Kulturpolitische Mitteilungen Heft 148 (I/2015)

 

Aus dem Inhalt:

Schwerpunkt: Kulturpolitik für die Popkultur

»Im letzten Halbjahrhundert ist kommerziell Populäres auf neue Weise in die Mitte der Kultur gerückt – gemessen an der Zeit, die wir damit verbringen, gemessen an der Bedeutung für individuelle Selbstbildung, gemessen an Umsatz und Beschäftigung, gemessen an der Aufmerksamkeit, die Wissenschaft und Premium-Feuilletons dem widmen, gemessen an der Ressource künstlerischer Innovation, gemessen an dem, was man gesellschaftliche Anerkennung nennen mag.« Kaspar Maases Kurzanalyse bildet den Ausgangspunkt für grundsätzliche Überlegungen zum kulturpolitischen Stellenwert der Popkultur.

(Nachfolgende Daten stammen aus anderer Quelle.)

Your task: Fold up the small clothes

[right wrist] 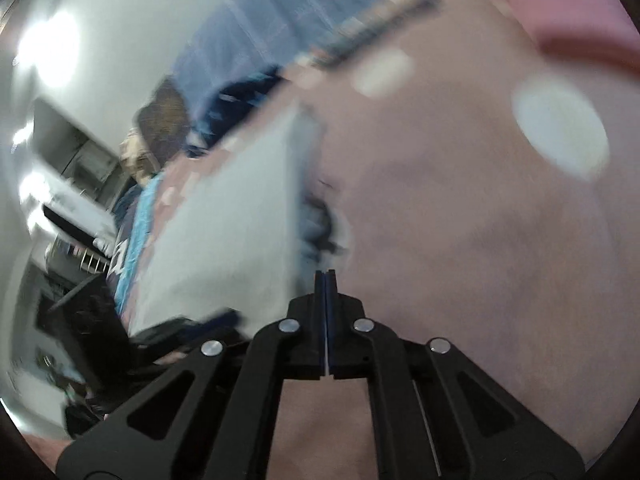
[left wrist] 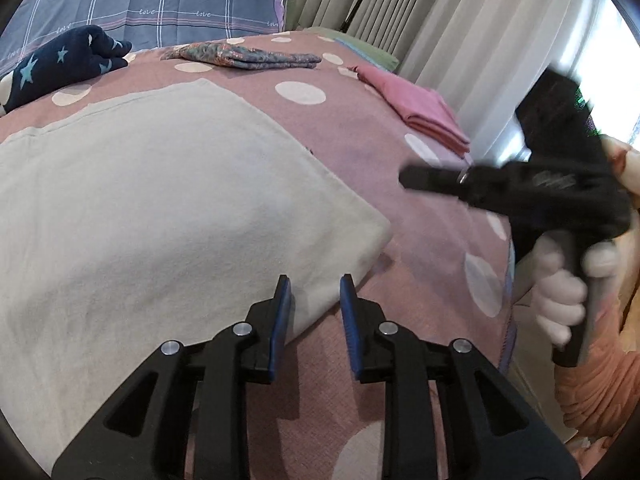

Der Heftschwerpunkt lässt dazu weitere Fachleute wie Rainer Jogschies, Dirk Heinze, Moritz Baßler, Susanne Binas-Preisendörfer und Phillip Stein zu Wort kommen. Alle Texte gehen zurück auf das gleichnamige Kulturpolitische Kolloquium der Ev. Akademie Loccum im Februar d.J.

  

Debatte: Kulturelle Bildung, Kapitalismus-Kritik und Nachhaltigkeit

Für die Stichworte stehen jeweils Einzelbeiträge von Frank Jebe/Eckart Liebau, Birgit Mandel, Max Fuchs und Olaf Schwencke, die allesamt Kulturpolitik als Gesellschaftspolitik begreifen.

  

Außerdem im Heft:

konzeptionelle Erläuterungen zum 8. Kulturpolitischen Bundeskongress »Kultur.Macht.Einheit« von Norbert Sievers, ein Interview mit Andreas Joh. Wiesand zum neuen Strukturierten Dialog der EU, ein Rückblick auf 40 Jahre Summertime in Unna von Axel Sedlack und ein Bericht zu den Möglichkeiten, Kultur als Partner der Stadtentwicklung zu begreifen, von Claudia Kokoschka.

 

… und mehr

Schließlich enthält das neue Heft wie gewohnt einen Beitrag zum Studium Kultur, Rezensionen einschlägiger Publikationen sowie Nachrichten und Informationen aus dem großen Feld der Kulturpolitik und -arbeit.